Elmhurst University has enrolled its largest class of new students ever, including a record number of first-year undergraduates and a record number of graduate students.

A total of 1,410 new students started at Elmhurst this academic year, a 16 percent increase over last year. At the same time, an increase of 4 percentage points in Elmhurst’s retention rate (the rate at which first-year students return for a second year) helped raise the University’s total student headcount to 3,780, compared with 3,564 in the fall of 2021.

“We couldn’t be more excited to share our university with so many new and returning students,” said President Troy D. VanAken. “We understand that they’ve made a critical investment in themselves and their future, and we’re committed to ensuring that it is rewarded.”

The enrollment picture for new students includes a diverse group of more than 600 first-year Bluejays, half of whom identify as first-generation college students. They are joined by nearly 350 transfer students, 45 distance learning nursing students, 361 graduate students and 17 students in the Elmhurst Learning and Success Academy (ELSA). Also included among the new students are 112 international students representing 21 countries. Domestically, the new students hail from 40 states, from Maine to Hawaii.

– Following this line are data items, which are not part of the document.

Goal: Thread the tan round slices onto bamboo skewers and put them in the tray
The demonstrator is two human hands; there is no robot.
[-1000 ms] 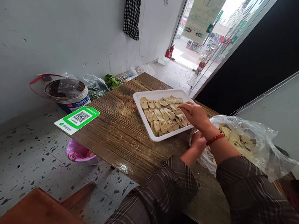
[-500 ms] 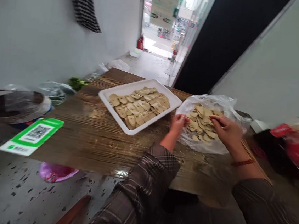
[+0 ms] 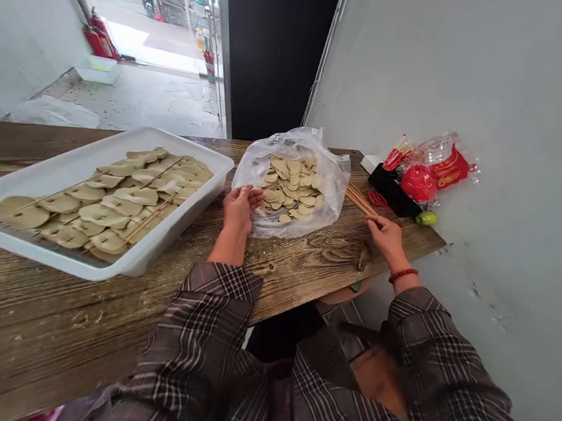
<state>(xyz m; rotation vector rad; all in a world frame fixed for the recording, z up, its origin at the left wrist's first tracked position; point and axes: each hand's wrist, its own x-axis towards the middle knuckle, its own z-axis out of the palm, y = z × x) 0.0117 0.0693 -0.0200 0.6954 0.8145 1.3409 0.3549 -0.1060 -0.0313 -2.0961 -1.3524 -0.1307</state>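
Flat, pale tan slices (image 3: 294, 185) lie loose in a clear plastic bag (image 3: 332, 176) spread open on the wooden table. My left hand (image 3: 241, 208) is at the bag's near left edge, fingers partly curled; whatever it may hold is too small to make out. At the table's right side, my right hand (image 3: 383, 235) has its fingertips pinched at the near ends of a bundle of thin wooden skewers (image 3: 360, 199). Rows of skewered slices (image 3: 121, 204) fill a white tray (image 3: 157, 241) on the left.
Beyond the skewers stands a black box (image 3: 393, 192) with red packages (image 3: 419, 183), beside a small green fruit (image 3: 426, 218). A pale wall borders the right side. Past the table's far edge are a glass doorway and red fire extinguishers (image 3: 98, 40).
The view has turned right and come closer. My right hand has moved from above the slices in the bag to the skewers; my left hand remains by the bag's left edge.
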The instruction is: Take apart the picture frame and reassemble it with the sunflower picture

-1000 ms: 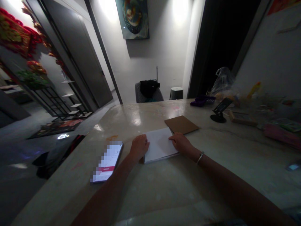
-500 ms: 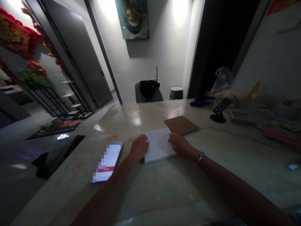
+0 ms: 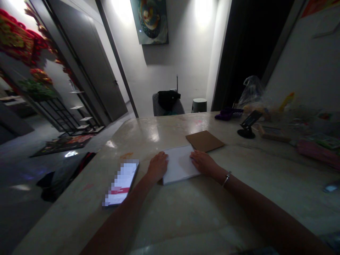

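Hands [image 3: 157,165] [image 3: 203,163]: two, on one white paper stack [image 3: 179,164].

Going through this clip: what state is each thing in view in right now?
White rectangular paper pad: lying flat.
Left hand: resting at the pad's left edge.
Right hand: resting at the pad's right edge.
Thin brown rectangular board: lying flat.
Slim rectangular phone: screen up, lit, partly pixelated.
Black round-based stand: upright, top plate tilted.
Black cloth: draped over the grey chair.
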Demonstrator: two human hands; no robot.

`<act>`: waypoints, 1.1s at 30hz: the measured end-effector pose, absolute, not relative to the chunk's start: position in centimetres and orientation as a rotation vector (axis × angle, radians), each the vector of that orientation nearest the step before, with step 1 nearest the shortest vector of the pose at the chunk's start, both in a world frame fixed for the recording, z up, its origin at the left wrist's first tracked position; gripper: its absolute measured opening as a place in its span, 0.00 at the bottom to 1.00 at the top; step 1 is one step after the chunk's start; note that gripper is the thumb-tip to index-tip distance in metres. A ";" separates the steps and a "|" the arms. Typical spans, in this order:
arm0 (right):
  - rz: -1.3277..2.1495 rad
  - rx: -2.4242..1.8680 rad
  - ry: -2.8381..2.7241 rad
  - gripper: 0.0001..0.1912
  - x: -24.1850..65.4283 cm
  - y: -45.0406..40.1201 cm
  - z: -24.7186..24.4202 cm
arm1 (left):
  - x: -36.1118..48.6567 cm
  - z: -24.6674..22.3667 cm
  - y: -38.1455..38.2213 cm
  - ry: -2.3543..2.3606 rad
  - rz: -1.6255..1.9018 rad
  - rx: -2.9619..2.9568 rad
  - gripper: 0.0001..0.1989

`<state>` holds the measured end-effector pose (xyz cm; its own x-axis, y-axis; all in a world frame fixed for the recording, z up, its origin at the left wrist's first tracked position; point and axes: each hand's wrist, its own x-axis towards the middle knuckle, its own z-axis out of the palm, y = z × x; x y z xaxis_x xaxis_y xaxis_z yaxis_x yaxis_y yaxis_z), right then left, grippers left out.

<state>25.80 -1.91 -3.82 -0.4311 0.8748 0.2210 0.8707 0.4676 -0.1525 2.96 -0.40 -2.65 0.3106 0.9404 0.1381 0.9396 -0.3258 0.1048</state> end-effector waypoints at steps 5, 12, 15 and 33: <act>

The 361 new graduate students represent the largest number in Elmhurst University history—and mark a fifth year in a row of record grad enrollments.

Christine Grenier, vice president for admission, attributed the increase to a comprehensive yet accessible admission process in which every part of campus plays a vital role.

“When students have a welcoming and seamless experience before they even apply to Elmhurst, all the way to the point of registration and the first day of classes, we know we have served them well,” she said. “While the admission office is the front door of recruitment, it takes an entire campus community to make this kind of success happen and to show our students, ‘We got you.’ We’re delighted to welcome the largest class in Elmhurst history.”